Мать рассказала, что дядя Сеня очень обрадовался новости о моем дипломе. Если мне понадобится помощь в поисках подходящей работы в Одессе, он с радостью предложит ее, однако намекнул, что были и другие возможности. По мнению матери, дядя имел в виду, что мне будет гораздо лучше за границей. Я задумался: может, он по-прежнему хочет, чтобы я направился в Англию? Эта мысль взволновала меня. С тех пор как я стал таким светским человеком, я мог поехать куда угодно. Паспорт оставался одним из моих самых ценных сокровищ. Он был открытым, такой труднее всего получить, особенно во время войны. Я мог покинуть Россию в любое время и посетить все дружественные страны. Я имел возможность побывать в Англии, Америке, Франции. Если заключат мир, я смогу отправиться даже в Берлин, стоит только захотеть. В семнадцать лет я стал весьма значительной персоной. У меня было уже почти все, о чем я когда-то мечтал, за исключением средств на разработку моих изобретений. Я отвез Эсме в отель и, возвращаясь, продолжал размышлять.

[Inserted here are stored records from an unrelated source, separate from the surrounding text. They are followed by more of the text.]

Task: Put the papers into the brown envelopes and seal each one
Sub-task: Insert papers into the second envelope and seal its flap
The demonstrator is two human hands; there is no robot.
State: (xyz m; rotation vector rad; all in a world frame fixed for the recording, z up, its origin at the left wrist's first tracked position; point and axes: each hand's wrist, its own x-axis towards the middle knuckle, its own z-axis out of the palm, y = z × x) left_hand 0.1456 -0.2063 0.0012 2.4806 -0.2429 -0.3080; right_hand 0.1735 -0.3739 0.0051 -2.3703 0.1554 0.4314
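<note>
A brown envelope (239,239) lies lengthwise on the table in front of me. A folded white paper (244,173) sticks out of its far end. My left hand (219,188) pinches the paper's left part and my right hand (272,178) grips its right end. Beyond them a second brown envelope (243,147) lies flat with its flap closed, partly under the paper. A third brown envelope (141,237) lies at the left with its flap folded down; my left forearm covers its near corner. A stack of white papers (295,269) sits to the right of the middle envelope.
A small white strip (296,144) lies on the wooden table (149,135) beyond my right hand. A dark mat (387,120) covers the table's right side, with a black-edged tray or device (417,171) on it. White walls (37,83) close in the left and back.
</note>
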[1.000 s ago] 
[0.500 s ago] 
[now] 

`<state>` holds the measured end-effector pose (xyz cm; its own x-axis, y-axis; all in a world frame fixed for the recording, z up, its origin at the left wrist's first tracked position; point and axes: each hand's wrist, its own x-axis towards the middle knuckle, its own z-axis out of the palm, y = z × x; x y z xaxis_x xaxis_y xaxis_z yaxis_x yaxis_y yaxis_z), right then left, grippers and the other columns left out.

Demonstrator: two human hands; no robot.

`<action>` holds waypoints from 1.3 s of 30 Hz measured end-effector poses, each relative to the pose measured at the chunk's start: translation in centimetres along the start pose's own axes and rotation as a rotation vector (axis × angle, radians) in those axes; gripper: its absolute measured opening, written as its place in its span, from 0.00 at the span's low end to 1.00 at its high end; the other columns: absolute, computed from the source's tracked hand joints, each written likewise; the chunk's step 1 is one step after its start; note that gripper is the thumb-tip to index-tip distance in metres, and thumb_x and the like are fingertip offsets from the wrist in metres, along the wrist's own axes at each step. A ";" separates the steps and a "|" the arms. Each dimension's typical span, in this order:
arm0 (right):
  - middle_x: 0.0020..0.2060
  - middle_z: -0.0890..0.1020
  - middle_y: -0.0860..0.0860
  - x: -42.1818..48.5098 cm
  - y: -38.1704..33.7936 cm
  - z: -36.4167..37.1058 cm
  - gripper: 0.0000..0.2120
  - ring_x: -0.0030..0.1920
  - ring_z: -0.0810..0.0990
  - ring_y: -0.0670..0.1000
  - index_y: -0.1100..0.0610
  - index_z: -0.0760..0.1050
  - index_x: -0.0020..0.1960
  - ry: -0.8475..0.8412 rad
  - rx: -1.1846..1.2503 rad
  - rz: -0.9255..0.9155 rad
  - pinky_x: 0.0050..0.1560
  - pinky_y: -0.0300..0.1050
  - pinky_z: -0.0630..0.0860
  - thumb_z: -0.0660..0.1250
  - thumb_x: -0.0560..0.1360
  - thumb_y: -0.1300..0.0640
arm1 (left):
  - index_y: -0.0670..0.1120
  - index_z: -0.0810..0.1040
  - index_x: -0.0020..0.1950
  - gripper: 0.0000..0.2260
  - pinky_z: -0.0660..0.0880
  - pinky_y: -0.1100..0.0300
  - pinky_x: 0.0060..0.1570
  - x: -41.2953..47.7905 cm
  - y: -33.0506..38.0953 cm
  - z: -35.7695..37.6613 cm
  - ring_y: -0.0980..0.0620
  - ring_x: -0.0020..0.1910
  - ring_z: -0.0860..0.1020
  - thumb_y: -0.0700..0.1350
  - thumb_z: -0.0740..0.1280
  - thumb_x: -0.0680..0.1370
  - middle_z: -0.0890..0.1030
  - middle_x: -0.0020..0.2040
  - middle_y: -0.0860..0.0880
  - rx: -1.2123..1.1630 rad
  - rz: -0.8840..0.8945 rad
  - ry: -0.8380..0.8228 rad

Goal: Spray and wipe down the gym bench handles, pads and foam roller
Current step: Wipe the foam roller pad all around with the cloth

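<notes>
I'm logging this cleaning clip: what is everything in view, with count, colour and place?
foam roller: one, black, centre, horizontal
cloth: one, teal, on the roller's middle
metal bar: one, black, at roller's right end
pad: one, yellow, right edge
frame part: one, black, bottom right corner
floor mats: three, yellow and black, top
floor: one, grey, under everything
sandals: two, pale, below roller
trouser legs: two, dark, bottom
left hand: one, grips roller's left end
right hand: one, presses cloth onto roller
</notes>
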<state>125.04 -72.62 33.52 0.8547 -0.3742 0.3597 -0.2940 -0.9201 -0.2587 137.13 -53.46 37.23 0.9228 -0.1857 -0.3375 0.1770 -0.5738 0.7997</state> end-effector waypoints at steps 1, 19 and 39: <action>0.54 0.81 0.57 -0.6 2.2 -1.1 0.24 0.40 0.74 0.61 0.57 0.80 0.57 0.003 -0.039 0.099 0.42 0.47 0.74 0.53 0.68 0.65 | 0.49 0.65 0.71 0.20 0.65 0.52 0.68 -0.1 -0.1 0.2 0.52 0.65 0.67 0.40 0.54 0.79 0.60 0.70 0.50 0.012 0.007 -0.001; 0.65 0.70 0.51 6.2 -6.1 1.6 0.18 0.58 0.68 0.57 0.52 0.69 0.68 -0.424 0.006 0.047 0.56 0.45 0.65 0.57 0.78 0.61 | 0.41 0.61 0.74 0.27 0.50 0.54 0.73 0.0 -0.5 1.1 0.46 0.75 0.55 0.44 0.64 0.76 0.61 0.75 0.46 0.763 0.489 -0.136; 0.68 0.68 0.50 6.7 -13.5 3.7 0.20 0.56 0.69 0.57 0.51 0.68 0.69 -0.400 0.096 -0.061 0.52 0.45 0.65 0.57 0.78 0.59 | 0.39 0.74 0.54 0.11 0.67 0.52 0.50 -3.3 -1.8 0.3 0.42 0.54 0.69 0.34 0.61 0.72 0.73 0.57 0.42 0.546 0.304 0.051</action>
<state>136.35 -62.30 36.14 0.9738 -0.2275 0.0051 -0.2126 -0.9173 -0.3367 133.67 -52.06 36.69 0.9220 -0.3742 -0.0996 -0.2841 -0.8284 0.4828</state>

За последний месяц я пару раз писал профессору Мазневу. Вероятно, письма не дошли до Петрограда или мой наставник покинул институт. Еще несколько писем я передал через друзей, которые считали, что могут спокойно вернуться в столицу. Все равно требовалось некоторое время, прежде чем придет какой-то ответ. На телеграммы больше не следовало надеяться. Я несколько раз пытался связаться с представителями киевского технического училища, но они были слишком заняты политикой и не проявили интереса к моему делу. Один седобородый мужчина в пенсне, всем своим обликом напоминавший типичного сторонника старого режима, сказал, что у меня российская профессиональная квалификация. Если я хочу получить диплом в Киеве, то мне следует сдать экзамены еще раз, на украинском. Я с отвращением отказался. Тем временем мне сопутствовал успех. Крестьяне, рабочие, дезертиры, беженцы, деловые люди прибывали в Киев, и им требовались услуги механиков. Так что приток людей приносил мне одновременно и выгоду, и неудобства. Я понимал, что наука и техника должны были стать спасением России. Путилов, мечтательный промышленник, разделял мое мнение.